Have a wonderful life

dscn1220The title of this weasel comes from a message that I received from someone unable to attend this morning’s festivities. I finally retired today so thanks for the sentiment which, if you’re a glass half full type of person, might be deemed quite optimistic in the face of old age. Actually, I’ve never fully understood that half a glass scenario: full or empty, it’s always the poor relation to a second bottle.

I think I should be sad. I’m not, although I did feel a tiny bit lonely later when they all cleared off to Wednesday afternoon training: ‘presentations in a nutshell’ or some such cryptically entitled event. ‘I envy you’, said the last of the departing in a slightly accusing voice; although I think this was more to do with the impending nutshell and accompanying parking problems rather than my escape.I suppose I will be sad when the enormity of my decision kicks in. Well, when I realise how many folk I will miss. My friends I mean; not the students.

I’ve been in the education game for thirty years and in the one-to-one business since 2000. Mostly, I’ve enjoyed working with the young people but, latterly, it’s all become too tricky. Some years ago, way before I was ever employed in Additional Learning Support, they gave me a young man to work with. Let’s call him Ahmed. It wasn’t his name but he was of the Muslim religion. His problems emanated from an horrific beating he’d received at school. In truth, I think it was more to do with colour than religion or culture. I was employed to help students overcome barriers to learning. Ahmed had a barrier to life. He spent all of our tutorials crying. He shouldn’t have been there so far from his family. He made such a huge impression and everyone loved him and wanted to wrap him up in tissue and repair his world. And we failed.

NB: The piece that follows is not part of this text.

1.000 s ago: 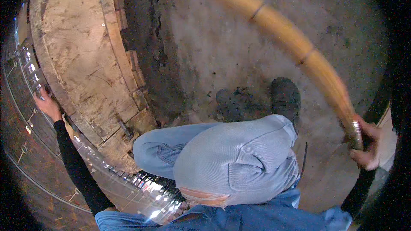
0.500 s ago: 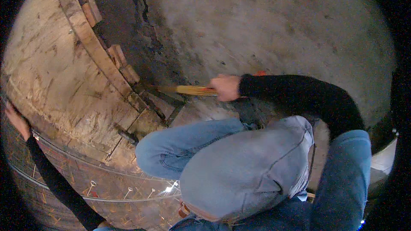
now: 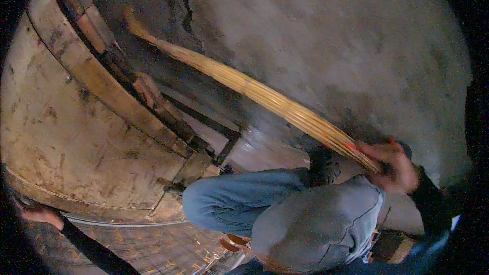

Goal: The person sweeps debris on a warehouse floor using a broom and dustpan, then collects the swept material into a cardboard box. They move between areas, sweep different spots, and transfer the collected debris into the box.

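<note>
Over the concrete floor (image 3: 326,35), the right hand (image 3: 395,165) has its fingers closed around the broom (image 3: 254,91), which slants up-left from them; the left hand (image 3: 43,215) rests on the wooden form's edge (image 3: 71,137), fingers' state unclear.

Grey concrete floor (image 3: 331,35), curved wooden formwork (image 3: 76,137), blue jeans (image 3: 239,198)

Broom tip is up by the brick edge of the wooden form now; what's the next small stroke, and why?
Probably draw the broom back along the concrete floor toward the knees. The right hand grips its bound end, the bristle tip lies far out beside the brick edging, and the left hand braces on the wooden form's rim, so a pull looks steadier than reaching further.
</note>
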Demonstrator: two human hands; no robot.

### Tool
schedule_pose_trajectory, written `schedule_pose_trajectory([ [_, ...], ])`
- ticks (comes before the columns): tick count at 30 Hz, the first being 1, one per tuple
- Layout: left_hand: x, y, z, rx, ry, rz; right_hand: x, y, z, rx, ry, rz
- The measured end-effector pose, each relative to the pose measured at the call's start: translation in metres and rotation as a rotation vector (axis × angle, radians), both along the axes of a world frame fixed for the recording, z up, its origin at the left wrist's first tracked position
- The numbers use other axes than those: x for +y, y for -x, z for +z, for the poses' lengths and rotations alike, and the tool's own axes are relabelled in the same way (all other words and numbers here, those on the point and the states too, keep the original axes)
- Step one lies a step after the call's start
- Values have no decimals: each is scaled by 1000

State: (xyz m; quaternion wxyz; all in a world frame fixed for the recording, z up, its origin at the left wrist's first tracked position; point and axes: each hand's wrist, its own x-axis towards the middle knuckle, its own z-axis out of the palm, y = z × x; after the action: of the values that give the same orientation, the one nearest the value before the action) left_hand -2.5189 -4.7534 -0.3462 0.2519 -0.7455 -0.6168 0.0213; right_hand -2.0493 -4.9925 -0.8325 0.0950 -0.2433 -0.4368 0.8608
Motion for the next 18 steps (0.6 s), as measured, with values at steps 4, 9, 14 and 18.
schedule_pose_trajectory([
  [4, -1, 12, 25, 195, 18, 120, 27, -10, 1, 109, 153, 186],
  [9, -4, 38, 58, 151, -82, 145, 28, 168, -42, 192, -13, 270],
  [14, -11, 23, 38, 40, -34, 175, 42, 323, -40, 122, -136, 147],
  [18, -21, 10, 14, 151, -51, 101, 44, 242, -23, 11, -109, 43],
])
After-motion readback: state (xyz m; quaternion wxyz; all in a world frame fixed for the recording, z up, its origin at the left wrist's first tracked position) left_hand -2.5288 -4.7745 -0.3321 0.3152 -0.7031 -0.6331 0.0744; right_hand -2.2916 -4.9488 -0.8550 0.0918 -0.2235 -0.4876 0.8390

Since then, mentally and physically scarred young folk with the most dreadful problems have passed in and out of my office. They are traumatised by unspeakable things that happened to them before they ever arrived at university. They don’t eat or they eat too much. They don’t wash or they are obsessively clean. They have no friends because they can’t bear the thought of rejection. They cut themselves with blades and experts say ‘this is normal’. Well it’s not bloody normal and I am an educationalist and NOT a psychologist or psychiatrist or carer or anyone else dealing with lost causes. I don’t tell my family or friends what I’ve been up to because I’m ashamed that our institution, country, society puts the well-being of broken people into my hands. And that’s why I’m off.

So I went to meet an audiologist. You only have to look back over the weasels to understand the dreaded tinnitus. Paul, for we are already on first name terms, said he’d ‘assessed’ me from the moment he saw me in the waiting room. Apparently, the lost causes slump in their seats. I was upright and showing interest in ‘Escape to the Country’ on the TV; with handy sub-titles for those with ear problems. Well, given it was an audiology clinic, that would be all of us then. Mindfulness had been previously suggested. Paul ruled this out because he said I was already practising this by ignoring life. Cognitive Behavioural Therapy, also previously suggested, was also eliminated as he said he could judge that I would not engage. This is a euphemism for ‘sneer’. I suggested that joining a tinnitus club might be depressing. Paul found this hilarious. He stuck a white noise aid in my ear. That’ll do then. Might’ve been useful earlier.